_Work instruction_
Restate each entry word for word. Keep every detail intact.
** Opening Stored data block **
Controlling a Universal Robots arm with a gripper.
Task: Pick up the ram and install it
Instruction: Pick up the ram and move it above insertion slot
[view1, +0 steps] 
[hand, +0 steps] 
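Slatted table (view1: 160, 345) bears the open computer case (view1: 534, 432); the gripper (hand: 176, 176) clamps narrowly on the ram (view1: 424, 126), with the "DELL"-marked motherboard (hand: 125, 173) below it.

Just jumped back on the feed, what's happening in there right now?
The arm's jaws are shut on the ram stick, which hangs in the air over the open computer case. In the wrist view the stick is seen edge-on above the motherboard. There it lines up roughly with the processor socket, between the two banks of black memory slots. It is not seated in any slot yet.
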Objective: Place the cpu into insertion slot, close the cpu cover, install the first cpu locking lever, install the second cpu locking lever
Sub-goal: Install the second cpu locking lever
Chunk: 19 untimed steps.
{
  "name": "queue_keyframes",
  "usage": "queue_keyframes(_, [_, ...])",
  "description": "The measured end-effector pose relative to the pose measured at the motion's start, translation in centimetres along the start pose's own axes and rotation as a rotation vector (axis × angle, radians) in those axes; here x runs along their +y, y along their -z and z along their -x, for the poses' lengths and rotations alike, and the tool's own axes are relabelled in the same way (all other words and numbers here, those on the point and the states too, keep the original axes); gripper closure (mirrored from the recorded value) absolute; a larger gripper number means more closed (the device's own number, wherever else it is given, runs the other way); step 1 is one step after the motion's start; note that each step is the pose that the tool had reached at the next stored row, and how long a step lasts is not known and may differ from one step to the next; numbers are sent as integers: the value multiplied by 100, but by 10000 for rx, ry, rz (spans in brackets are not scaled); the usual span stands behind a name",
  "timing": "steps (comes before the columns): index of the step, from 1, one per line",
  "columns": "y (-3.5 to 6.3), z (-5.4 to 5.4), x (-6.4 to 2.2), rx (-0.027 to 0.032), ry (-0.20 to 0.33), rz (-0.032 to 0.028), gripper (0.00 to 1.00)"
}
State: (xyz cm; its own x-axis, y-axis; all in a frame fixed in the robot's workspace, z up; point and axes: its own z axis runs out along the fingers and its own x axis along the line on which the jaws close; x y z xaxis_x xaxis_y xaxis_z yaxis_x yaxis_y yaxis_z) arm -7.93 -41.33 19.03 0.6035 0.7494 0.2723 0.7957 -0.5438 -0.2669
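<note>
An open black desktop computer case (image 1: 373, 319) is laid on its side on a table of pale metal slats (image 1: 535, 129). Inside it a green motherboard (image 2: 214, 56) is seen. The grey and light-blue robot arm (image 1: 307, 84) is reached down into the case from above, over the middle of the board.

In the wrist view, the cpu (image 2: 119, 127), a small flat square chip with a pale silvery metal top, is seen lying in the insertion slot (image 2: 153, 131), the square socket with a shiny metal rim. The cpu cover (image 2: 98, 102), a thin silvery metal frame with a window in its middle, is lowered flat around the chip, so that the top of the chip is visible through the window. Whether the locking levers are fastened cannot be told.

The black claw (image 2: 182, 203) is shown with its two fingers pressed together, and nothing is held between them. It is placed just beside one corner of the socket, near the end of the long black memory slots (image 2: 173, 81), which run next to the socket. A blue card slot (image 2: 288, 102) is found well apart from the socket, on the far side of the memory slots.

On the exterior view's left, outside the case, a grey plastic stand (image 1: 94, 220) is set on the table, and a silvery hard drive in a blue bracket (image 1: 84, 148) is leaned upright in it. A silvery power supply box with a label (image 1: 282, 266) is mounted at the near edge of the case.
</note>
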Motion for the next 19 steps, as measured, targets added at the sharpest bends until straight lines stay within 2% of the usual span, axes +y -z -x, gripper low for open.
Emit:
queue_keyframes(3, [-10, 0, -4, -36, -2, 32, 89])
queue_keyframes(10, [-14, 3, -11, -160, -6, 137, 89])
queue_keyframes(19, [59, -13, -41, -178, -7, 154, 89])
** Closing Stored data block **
_Result of this task_
Controlling a Universal Robots arm with a gripper.
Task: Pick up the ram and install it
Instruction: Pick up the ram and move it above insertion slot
[view1, +0 steps] 
[hand, +0 steps] 
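Slatted table (view1: 160, 345) bears the open computer case (view1: 534, 432); the gripper (hand: 176, 176) clamps narrowly on the ram (view1: 424, 126), with the "DELL"-marked motherboard (hand: 125, 173) below it.

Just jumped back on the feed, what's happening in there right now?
The arm's jaws are shut on the ram stick, which hangs in the air over the open computer case. In the wrist view the stick is seen edge-on above the motherboard. There it lines up roughly with the processor socket, between the two banks of black memory slots. It is not seated in any slot yet.
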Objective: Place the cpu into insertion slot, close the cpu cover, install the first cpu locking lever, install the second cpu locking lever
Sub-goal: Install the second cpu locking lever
Chunk: 19 untimed steps.
{
  "name": "queue_keyframes",
  "usage": "queue_keyframes(_, [_, ...])",
  "description": "The measured end-effector pose relative to the pose measured at the motion's start, translation in centimetres along the start pose's own axes and rotation as a rotation vector (axis × angle, radians) in those axes; here x runs along their +y, y along their -z and z along their -x, for the poses' lengths and rotations alike, and the tool's own axes are relabelled in the same way (all other words and numbers here, those on the point and the states too, keep the original axes); gripper closure (mirrored from the recorded value) absolute; a larger gripper number means more closed (the device's own number, wherever else it is given, runs the other way); step 1 is one step after the motion's start; note that each step is the pose that the tool had reached at the next stored row, and how long a step lasts is not known and may differ from one step to the next; numbers are sent as integers: the value multiplied by 100, but by 10000 for rx, ry, rz (spans in brackets are not scaled); the usual span stands behind a name",
  "timing": "steps (comes before the columns): index of the step, from 1, one per line",
  "columns": "y (-3.5 to 6.3), z (-5.4 to 5.4), x (-6.4 to 2.2), rx (-0.027 to 0.032), ry (-0.20 to 0.33), rz (-0.032 to 0.028), gripper (0.00 to 1.00)"
}
State: (xyz cm; its own x-axis, y-axis; all in a frame fixed in the robot's workspace, z up; point and axes: its own z axis runs out along the fingers and its own x axis along the line on which the jaws close; x y z xaxis_x xaxis_y xaxis_z yaxis_x yaxis_y yaxis_z) arm -7.93 -41.33 19.03 0.6035 0.7494 0.2723 0.7957 -0.5438 -0.2669
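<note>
An open black desktop computer case (image 1: 373, 319) is laid on its side on a table of pale metal slats (image 1: 535, 129). Inside it a green motherboard (image 2: 214, 56) is seen. The grey and light-blue robot arm (image 1: 307, 84) is reached down into the case from above, over the middle of the board.

In the wrist view, the cpu (image 2: 119, 127), a small flat square chip with a pale silvery metal top, is seen lying in the insertion slot (image 2: 153, 131), the square socket with a shiny metal rim. The cpu cover (image 2: 98, 102), a thin silvery metal frame with a window in its middle, is lowered flat around the chip, so that the top of the chip is visible through the window. Whether the locking levers are fastened cannot be told.

The black claw (image 2: 182, 203) is shown with its two fingers pressed together, and nothing is held between them. It is placed just beside one corner of the socket, near the end of the long black memory slots (image 2: 173, 81), which run next to the socket. A blue card slot (image 2: 288, 102) is found well apart from the socket, on the far side of the memory slots.

On the exterior view's left, outside the case, a grey plastic stand (image 1: 94, 220) is set on the table, and a silvery hard drive in a blue bracket (image 1: 84, 148) is leaned upright in it. A silvery power supply box with a label (image 1: 282, 266) is mounted at the near edge of the case.
</note>
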Motion for the next 19 steps, as measured, targets added at the sharpest bends until straight lines stay within 2% of the usual span, axes +y -z -x, gripper low for open.
Emit:
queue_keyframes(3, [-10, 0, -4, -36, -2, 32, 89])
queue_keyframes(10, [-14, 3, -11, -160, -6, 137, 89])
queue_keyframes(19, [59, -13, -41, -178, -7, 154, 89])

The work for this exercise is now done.